Recorded data –
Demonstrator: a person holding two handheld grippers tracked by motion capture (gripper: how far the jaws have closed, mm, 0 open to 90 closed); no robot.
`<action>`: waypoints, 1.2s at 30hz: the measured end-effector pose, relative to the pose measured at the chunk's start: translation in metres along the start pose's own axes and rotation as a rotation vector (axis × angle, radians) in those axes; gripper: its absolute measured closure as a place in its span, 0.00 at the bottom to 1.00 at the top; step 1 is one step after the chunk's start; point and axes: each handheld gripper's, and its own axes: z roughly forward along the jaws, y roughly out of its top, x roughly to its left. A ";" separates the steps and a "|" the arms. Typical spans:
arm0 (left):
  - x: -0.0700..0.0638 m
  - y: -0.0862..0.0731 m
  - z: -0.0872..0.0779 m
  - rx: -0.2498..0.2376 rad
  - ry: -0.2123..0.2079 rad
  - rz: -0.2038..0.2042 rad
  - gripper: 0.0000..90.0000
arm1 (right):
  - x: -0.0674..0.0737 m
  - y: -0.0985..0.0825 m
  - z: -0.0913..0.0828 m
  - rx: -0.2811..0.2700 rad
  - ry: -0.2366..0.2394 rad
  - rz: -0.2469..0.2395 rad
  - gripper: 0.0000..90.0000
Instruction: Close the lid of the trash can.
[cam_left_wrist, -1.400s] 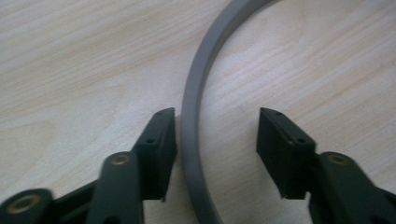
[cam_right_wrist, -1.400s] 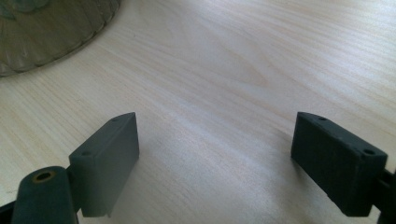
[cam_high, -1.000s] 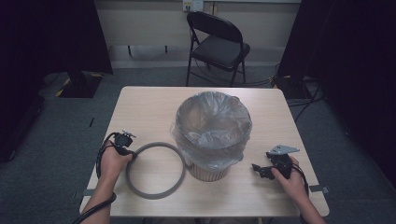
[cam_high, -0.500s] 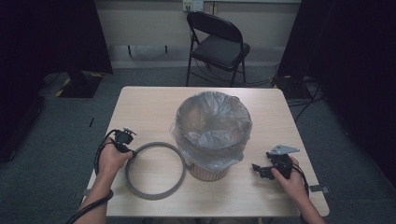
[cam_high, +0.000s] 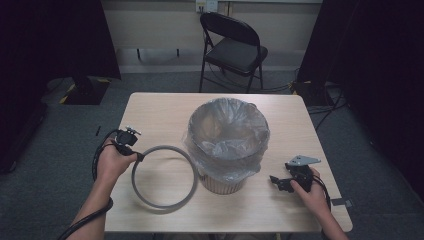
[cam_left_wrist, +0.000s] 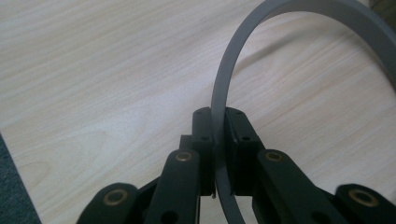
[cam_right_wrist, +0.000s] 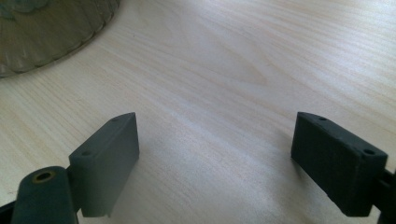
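The left gripper (cam_high: 134, 154) pinches the grey ring (cam_high: 164, 176) at its near-left rim — in the left gripper view the two pads (cam_left_wrist: 203, 135) press flat on either side of the thin band (cam_left_wrist: 219, 112). The ring lies just left of the bin (cam_high: 227, 145), its far edge close against the plastic bag that lines the bin, and it looks tipped up at the held side, though I cannot tell whether the far side rests on the bench (cam_high: 160, 110). So the bin's mouth sits up and to the right of the grip, and the ring, I judge, has to rise above that rim before it can go across. The right gripper (cam_high: 280, 183) is spread wide with nothing between its jaws, low over the bench right of the bin, near the front edge — well placed to steady the bin. Open bench lies behind the ring.
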 end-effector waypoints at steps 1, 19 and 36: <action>-0.001 0.001 -0.002 -0.004 -0.003 -0.004 0.93 | 0.000 0.000 0.000 0.000 0.000 0.000 0.16; 0.003 0.004 -0.026 -0.009 -0.042 -0.007 0.93 | 0.000 0.000 0.000 0.000 0.000 0.000 0.16; 0.010 0.004 -0.053 -0.022 -0.053 0.011 0.93 | 0.000 0.000 0.000 0.000 -0.001 0.001 0.16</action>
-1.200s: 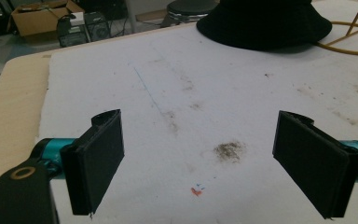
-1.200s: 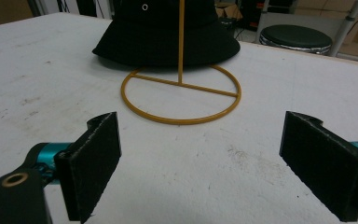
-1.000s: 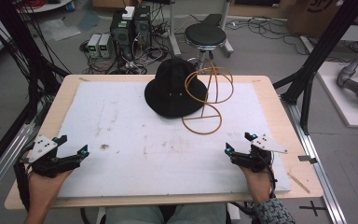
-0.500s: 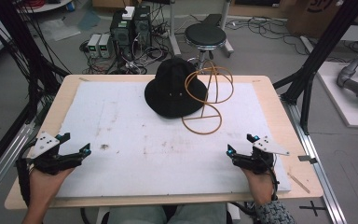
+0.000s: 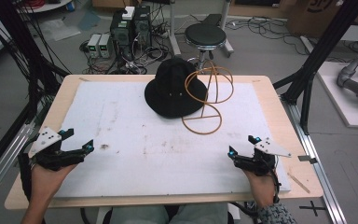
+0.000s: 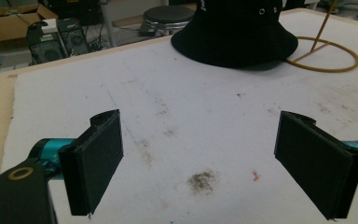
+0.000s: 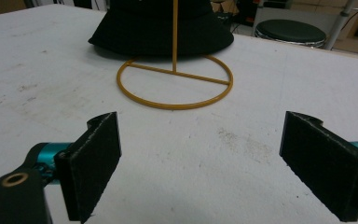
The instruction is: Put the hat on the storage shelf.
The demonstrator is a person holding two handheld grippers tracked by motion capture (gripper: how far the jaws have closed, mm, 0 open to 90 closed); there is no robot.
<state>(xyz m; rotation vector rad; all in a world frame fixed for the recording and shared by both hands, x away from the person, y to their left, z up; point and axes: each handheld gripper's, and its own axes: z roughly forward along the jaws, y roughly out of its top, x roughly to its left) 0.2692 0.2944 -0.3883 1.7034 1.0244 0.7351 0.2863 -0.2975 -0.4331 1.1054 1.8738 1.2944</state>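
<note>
While my two hands rest near the front edge of the wooden desk [image 5: 270, 93] with its stained white mat, little has changed over the last second: my left claw [image 5: 77, 140] has slid a touch outward and my right claw [image 5: 242, 145] has barely shifted, so I judge the work has not truly begun. Both claws stand spread wide with nothing between their black padded jaws, as the left gripper view and the right gripper view each show bare mat between them. The black fabric bucket hat [image 5: 175, 88] sits flat at the far middle of the mat, well apart from both claws, its brim touching the golden wire hat stand with a round base ring [image 5: 205, 105] just beside it on its right. Judging by this, reaching forward for the hat comes next, and the stand looks light enough to tip
</note>
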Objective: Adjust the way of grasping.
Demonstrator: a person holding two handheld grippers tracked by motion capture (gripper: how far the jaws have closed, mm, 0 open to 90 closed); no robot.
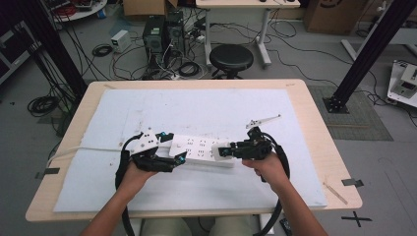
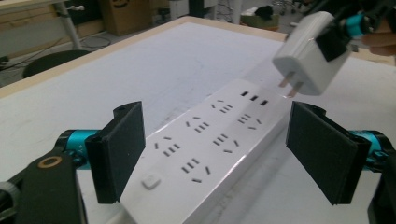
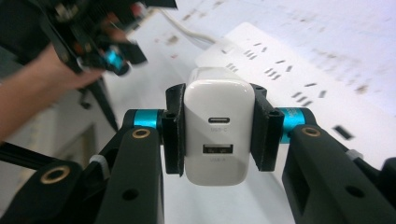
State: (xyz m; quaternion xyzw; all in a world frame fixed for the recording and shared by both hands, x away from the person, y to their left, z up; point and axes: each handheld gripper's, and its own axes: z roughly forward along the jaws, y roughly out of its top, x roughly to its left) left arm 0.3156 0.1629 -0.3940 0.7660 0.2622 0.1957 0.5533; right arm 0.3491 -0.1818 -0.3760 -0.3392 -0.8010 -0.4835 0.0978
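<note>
A person sits at the near edge of a light wooden table [image 1: 314, 128] covered by a pale sheet [image 1: 206, 108], forearms reaching in from below, one two-jaw gripper in each hand.

A white power strip [image 1: 201, 150] lies flat on the sheet, near the middle of the table and toward the near side, its long axis running left to right. Its white cord [image 1: 93, 149] trails off the left end toward the table's left edge. In the left gripper view the power strip [image 2: 210, 149] shows two rows of socket slots and a small switch button at its near end.

The left gripper [image 1: 178, 156] sits at the left end of the strip. Its jaws stand spread, one on each side of the strip's near end; the left pad appears just beside or against the strip's edge, while the right pad stands clear of it. Nothing is pinched between them.

The right gripper [image 1: 222, 151] is over the right part of the strip. Its jaws are pressed onto the two sides of a white charger plug [image 3: 215, 126], holding it firmly. In the right gripper view the charger's face shows two ports, one above the other. In the left gripper view the charger plug [image 2: 306, 53] hangs above the far end of the strip, tilted, its two metal prongs pointing down toward the sockets and not touching them.

A thin pale bracket [image 1: 263, 120] lies on the sheet, far right of the strip. Beyond the table a black stool [image 1: 231, 58] stands on the floor among cables.
</note>
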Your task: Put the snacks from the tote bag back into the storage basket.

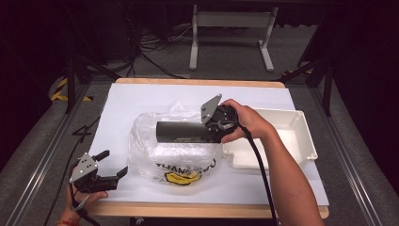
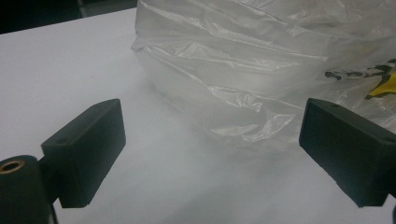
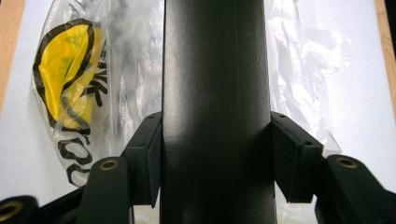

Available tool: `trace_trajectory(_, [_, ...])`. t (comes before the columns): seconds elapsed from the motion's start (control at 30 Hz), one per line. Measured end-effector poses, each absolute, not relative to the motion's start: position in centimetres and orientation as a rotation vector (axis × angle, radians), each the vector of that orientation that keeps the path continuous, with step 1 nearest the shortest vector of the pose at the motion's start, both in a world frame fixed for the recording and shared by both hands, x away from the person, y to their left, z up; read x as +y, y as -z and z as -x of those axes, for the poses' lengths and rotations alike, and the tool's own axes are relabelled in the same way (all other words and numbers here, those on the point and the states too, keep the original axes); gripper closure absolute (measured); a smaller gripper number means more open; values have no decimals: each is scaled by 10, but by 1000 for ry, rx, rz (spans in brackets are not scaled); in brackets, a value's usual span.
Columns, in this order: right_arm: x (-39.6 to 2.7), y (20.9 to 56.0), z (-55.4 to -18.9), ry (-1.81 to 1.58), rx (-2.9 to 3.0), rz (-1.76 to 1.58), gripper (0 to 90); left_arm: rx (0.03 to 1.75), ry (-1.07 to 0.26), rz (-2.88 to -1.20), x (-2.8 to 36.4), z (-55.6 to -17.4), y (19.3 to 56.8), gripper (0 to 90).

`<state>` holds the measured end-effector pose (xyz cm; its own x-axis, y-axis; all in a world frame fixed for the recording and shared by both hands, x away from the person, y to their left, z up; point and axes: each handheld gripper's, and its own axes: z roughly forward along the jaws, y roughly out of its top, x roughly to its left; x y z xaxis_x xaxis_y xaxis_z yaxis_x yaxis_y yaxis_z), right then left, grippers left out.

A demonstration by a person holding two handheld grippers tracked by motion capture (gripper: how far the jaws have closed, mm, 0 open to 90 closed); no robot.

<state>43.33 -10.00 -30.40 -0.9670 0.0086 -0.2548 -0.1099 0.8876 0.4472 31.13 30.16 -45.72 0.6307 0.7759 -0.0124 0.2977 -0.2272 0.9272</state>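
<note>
Bench under white sheet. Clear plastic bag with yellow-black print lies mid-bench, crumpled. White plastic tray just right of bag, at bench's right edge. Dark grey box, long, held level above bag. Right gripper: fingers clamped on box's sides at its right end. Left gripper low at near-left corner, fingers wide apart, holding nothing, pointing at bag.

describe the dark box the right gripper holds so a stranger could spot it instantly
On the white table, look above the crinkled clear plastic bag at its middle. A long dark box lies level over it, clamped at one end by the right gripper. It is the one dark, straight-edged thing among pale ones, unlike the white tray.
</note>
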Motion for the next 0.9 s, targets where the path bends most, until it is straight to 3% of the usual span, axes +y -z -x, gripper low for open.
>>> trace_trajectory(0.9, [-176, 289, -426, -660, 2759, -42, 430, 873, -577, -1805, 301, -311, 457, 80])
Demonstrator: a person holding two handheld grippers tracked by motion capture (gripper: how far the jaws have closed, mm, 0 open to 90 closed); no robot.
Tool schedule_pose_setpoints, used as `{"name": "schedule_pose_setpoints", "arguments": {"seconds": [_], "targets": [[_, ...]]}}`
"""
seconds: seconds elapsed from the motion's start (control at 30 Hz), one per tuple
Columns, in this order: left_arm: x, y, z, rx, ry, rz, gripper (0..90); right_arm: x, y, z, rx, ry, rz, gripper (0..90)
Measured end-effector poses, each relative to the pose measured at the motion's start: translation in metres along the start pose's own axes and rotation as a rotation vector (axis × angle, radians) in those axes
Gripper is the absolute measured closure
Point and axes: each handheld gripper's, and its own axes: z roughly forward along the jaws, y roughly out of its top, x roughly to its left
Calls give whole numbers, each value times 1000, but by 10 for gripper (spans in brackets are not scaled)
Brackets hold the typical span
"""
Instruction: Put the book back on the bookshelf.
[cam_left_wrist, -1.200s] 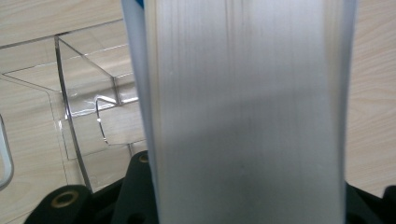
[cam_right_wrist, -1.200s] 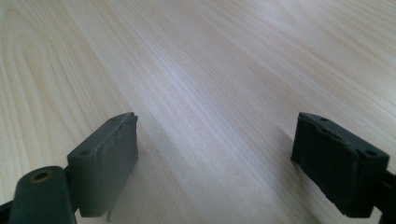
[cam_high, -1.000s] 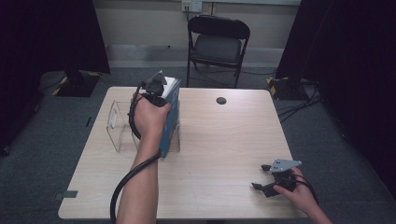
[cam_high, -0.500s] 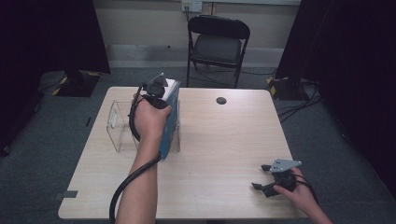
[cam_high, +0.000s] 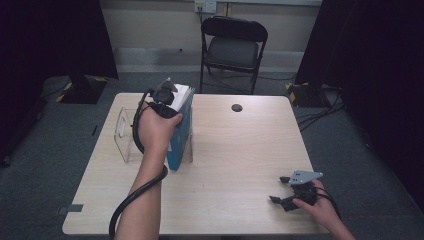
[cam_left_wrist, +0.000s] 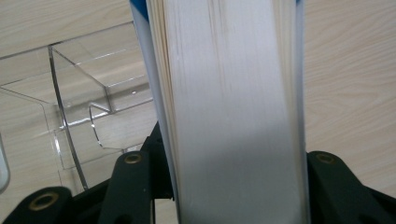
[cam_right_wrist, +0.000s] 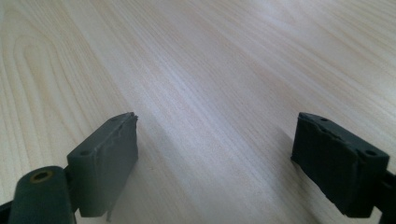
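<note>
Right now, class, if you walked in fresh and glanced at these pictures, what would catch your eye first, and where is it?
First, the thick blue book standing upright at the table's left, in a clear plastic holder, with the left gripper over its top edge; its jaws have just been opening around the pages. Next, the right gripper resting open at the near right of the pale wooden table. Behind the table stands a dark folding chair.

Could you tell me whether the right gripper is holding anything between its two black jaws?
No, the right gripper has its jaws wide apart with just the bare light wooden table showing between them.
</note>
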Motion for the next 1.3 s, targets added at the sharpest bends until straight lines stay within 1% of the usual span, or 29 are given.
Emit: {"name": "schedule_pose_setpoints", "arguments": {"seconds": [0.03, 0.07, 0.13, 0.17, 0.23, 0.37, 0.43, 0.53, 0.57, 0.6, 0.7, 0.73, 0.8, 0.87, 0.9, 0.97, 1.03, 1.13, 1.17, 1.2, 1.23, 1.3], "targets": [[1, -1, -1, -3, -7, -1, 529, 0, 0, 0, 0, 0, 0, 137], [1, -2, -1, -8, -4, -3, 525, 0, 0, 0, 0, 0, 0, 136], [2, -4, -3, -11, -10, 5, 517, 0, 0, 0, 0, 0, 0, 136], [2, -6, -4, -15, -13, 15, 517, 0, 0, 0, 0, 0, 0, 137], [2, -8, -6, -21, -17, 19, 512, 0, 0, 0, 0, 0, 0, 137], [3, -15, -10, -35, -36, 46, 496, 0, 0, 0, 0, 0, 0, 136], [5, -18, -12, -49, -51, 41, 493, 0, 0, 0, 0, 0, 0, 136], [7, -22, -13, -49, -62, 42, 479, 0, 0, 0, 0, 0, 0, 136], [7, -23, -14, -45, -72, 42, 476, 0, 0, 0, 0, 0, 0, 137], [8, -24, -14, -44, -72, 36, 472, 0, 0, 0, 0, 0, 0, 136], [10, -27, -17, -55, -84, 40, 463, 0, 0, 0, 0, 0, 0, 137], [11, -27, -18, -55, -94, 45, 462, 0, 0, 0, 0, 0, 0, 137], [12, -29, -19, -70, -101, 47, 454, 0, 0, 0, 0, 0, 0, 136], [12, -31, -19, -59, -114, 56, 424, 0, 0, 0, 0, 0, 0, 136], [12, -33, -19, -57, -112, 58, 407, 0, 0, 0, 0, 0, 1, 136], [13, -35, -19, -57, -120, 67, 403, 0, 0, 0, -1, -3, 0, 137], [15, -38, -20, -71, -126, 67, 404, 0, 0, 0, -1, -3, 0, 136], [18, -42, -21, -81, -134, 72, 398, 0, 0, 0, -1, -3, 0, 136], [19, -43, -22, -77, -134, 73, 392, 0, 0, 0, -1, -3, 0, 136], [19, -45, -22, -86, -125, 71, 389, 0, 0, 0, -1, -3, 0, 137], [20, -46, -22, -84, -132, 75, 382, 0, 0, 0, -1, -3, 0, 136], [22, -48, -23, -92, -132, 73, 366, 0, 0, 0, -1, -3, 0, 137]]}}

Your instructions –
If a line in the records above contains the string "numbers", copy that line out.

Result –
Available tool: `trace_trajectory(_, [_, ...])`. t (comes before the columns): seconds elapsed from the motion's start (control at 30 Hz), one per line. Measured end-effector poses, each absolute, not relative to the motion's start: position in centimetres and orientation as a rotation vector (axis × angle, radians), each the vector of that orientation that keeps the path continuous, with step 1 nearest the shortest vector of the pose at the motion's start, both in a world frame fixed for the recording and shared by both hands, x away from the person, y to their left, z up; read x as +y, y as -z and z as -x of those axes, for the poses' lengths and rotations alike, and the tool's own axes are relabelled in the same way (all other words and numbers here, those on the point and the states too, keep the original axes); gripper closure absolute (measured); a smaller gripper number means more open; values have no decimals: each is scaled by 10, but by 1000 for ry, rx, rz (spans in brackets are not scaled); in brackets, a value's usual span.
Calls give whole numbers, each value times 1000, but by 10 for gripper (spans in brackets are not scaled)

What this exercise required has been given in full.